*** Opening of GIVEN DATA ***

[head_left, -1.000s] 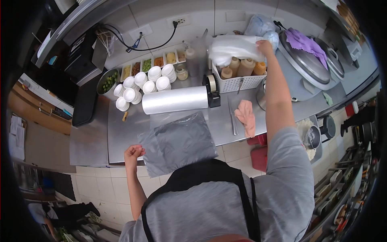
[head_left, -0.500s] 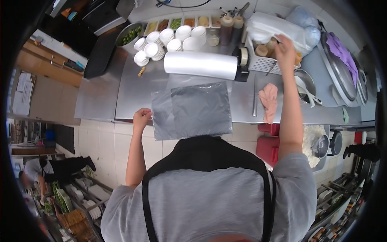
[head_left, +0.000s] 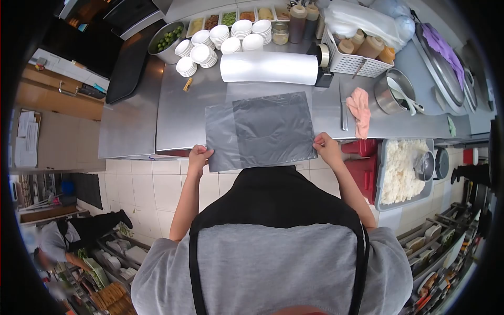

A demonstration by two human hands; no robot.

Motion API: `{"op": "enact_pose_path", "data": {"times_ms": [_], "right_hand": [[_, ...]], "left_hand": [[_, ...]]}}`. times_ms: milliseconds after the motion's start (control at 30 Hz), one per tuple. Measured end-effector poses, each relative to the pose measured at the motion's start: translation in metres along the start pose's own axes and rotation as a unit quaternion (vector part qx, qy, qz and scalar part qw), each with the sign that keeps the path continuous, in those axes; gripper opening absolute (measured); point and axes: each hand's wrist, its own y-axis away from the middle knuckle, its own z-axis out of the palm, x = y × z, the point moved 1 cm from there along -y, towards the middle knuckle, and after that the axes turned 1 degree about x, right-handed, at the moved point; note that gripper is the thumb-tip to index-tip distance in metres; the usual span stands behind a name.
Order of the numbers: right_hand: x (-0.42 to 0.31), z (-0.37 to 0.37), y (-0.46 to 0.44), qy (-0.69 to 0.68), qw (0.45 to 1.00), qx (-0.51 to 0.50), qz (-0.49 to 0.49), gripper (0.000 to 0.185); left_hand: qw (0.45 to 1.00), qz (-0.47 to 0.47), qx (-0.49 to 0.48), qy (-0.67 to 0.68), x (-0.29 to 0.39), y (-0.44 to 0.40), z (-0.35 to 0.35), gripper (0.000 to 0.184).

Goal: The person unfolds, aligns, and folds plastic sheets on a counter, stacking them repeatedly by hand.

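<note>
A thin plastic sheet point(head_left: 273, 123), dark grey with a clearer strip along its left side, spans the counter's front edge before me. My left hand point(head_left: 199, 156) pinches its left edge near the lower corner. At the right edge, my right hand point(head_left: 327, 147) is closed on the sheet between thumb and fingers. Just beyond it lies a big roll of clear plastic film point(head_left: 268, 69), with a tape dispenser point(head_left: 323, 63) at its right end. A pink cloth point(head_left: 358, 111) and a thin metal utensil point(head_left: 344, 113) rest to the right.
Stacked white cups point(head_left: 202, 54) stand behind, by a pot of green fruit point(head_left: 167, 46) and several topping containers point(head_left: 229, 19). A white basket point(head_left: 349, 65) holds sauce bottles. Right are a metal pot point(head_left: 394, 92) and, lower, a rice tub point(head_left: 401, 178). A person point(head_left: 63, 236) bends over at left.
My right hand has come back from the bottle basket to the sheet's right edge and closed on it. My left hand has stayed at the left edge.
</note>
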Motion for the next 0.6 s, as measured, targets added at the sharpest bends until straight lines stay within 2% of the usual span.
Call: {"op": "enact_pose_path", "data": {"times_ms": [33, 67, 100, 167, 267, 433, 500, 533, 567, 600], "right_hand": [[-0.004, 0.001, 0.004, -0.023, 0.999, -0.003, 0.026, 0.011], [-0.007, 0.0, 0.007, -0.022, 0.999, 0.001, 0.028, 0.011], [-0.01, -0.002, 0.009, -0.075, 0.995, -0.013, 0.058, 0.01], [-0.018, -0.004, 0.01, -0.129, 0.987, -0.023, 0.088, 0.009], [-0.022, -0.007, 0.007, -0.148, 0.988, 0.024, 0.044, 0.008], [-0.014, 0.002, -0.005, -0.208, 0.97, 0.088, 0.09, 0.012], [-0.009, 0.01, -0.001, -0.242, 0.957, 0.106, 0.117, 0.016], [-0.008, 0.014, 0.004, -0.408, 0.893, 0.129, 0.136, 0.022], [-0.008, 0.017, 0.008, -0.56, 0.801, 0.149, 0.15, 0.027], [-0.001, 0.023, 0.01, -0.597, 0.771, 0.153, 0.161, 0.031]], "left_hand": [[0.999, 0.037, 0.01, -0.02, 0.006, 0.002, -0.002, 0.026], [0.998, 0.064, -0.018, 0.015, 0.012, 0.002, -0.006, 0.024], [0.998, 0.065, -0.023, 0.013, 0.017, 0.001, -0.007, 0.024], [0.988, 0.144, -0.036, 0.037, 0.033, -0.003, -0.007, 0.021], [0.989, 0.139, -0.053, 0.016, 0.044, -0.023, -0.004, 0.018], [0.99, 0.111, -0.088, 0.024, 0.042, -0.062, 0.009, 0.018], [0.985, 0.093, -0.114, 0.088, 0.038, -0.069, 0.014, 0.021], [0.985, 0.09, -0.116, 0.085, 0.039, -0.067, 0.015, 0.021], [0.981, 0.076, -0.14, 0.107, 0.042, -0.065, 0.016, 0.023], [0.976, 0.061, -0.163, 0.128, 0.043, -0.062, 0.016, 0.024]]}}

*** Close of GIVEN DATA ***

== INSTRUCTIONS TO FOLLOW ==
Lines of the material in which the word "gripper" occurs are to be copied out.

== FINISHED TASK ==
Motion API: `{"op": "enact_pose_path", "data": {"times_ms": [_], "right_hand": [[_, ...]], "left_hand": [[_, ...]]}}`. times_ms: milliseconds after the motion's start (control at 30 Hz), one per tuple. Measured end-effector poses, each relative to the pose measured at the motion's start: translation in metres along the start pose's own axes and rotation as a unit quaternion (vector part qx, qy, qz and scalar part qw), each with the sign that keeps the path continuous, in those axes; gripper opening absolute (measured); point and axes: each hand's wrist, its own y-axis away from the middle knuckle, its own z-axis out of the palm, x = y × z, the point moved 1 cm from there along -y, towards the middle knuckle, and after that the axes turned 1 degree about x, right-handed, at the moved point; note that gripper is the thumb-tip to index-tip distance in metres; the usual span stands behind a name.
Order of the numbers: right_hand: x (-0.42 to 0.31), z (-0.37 to 0.37), y (-0.46 to 0.44), qy (-0.69 to 0.68), qw (0.45 to 1.00), qx (-0.51 to 0.50), qz (-0.49 to 0.49), gripper (0.000 to 0.185); left_hand: qw (0.45 to 1.00), qz (-0.47 to 0.47), qx (-0.49 to 0.48), qy (-0.67 to 0.68), x (-0.29 to 0.39), y (-0.44 to 0.40), z (-0.35 to 0.35), gripper (0.000 to 0.184).

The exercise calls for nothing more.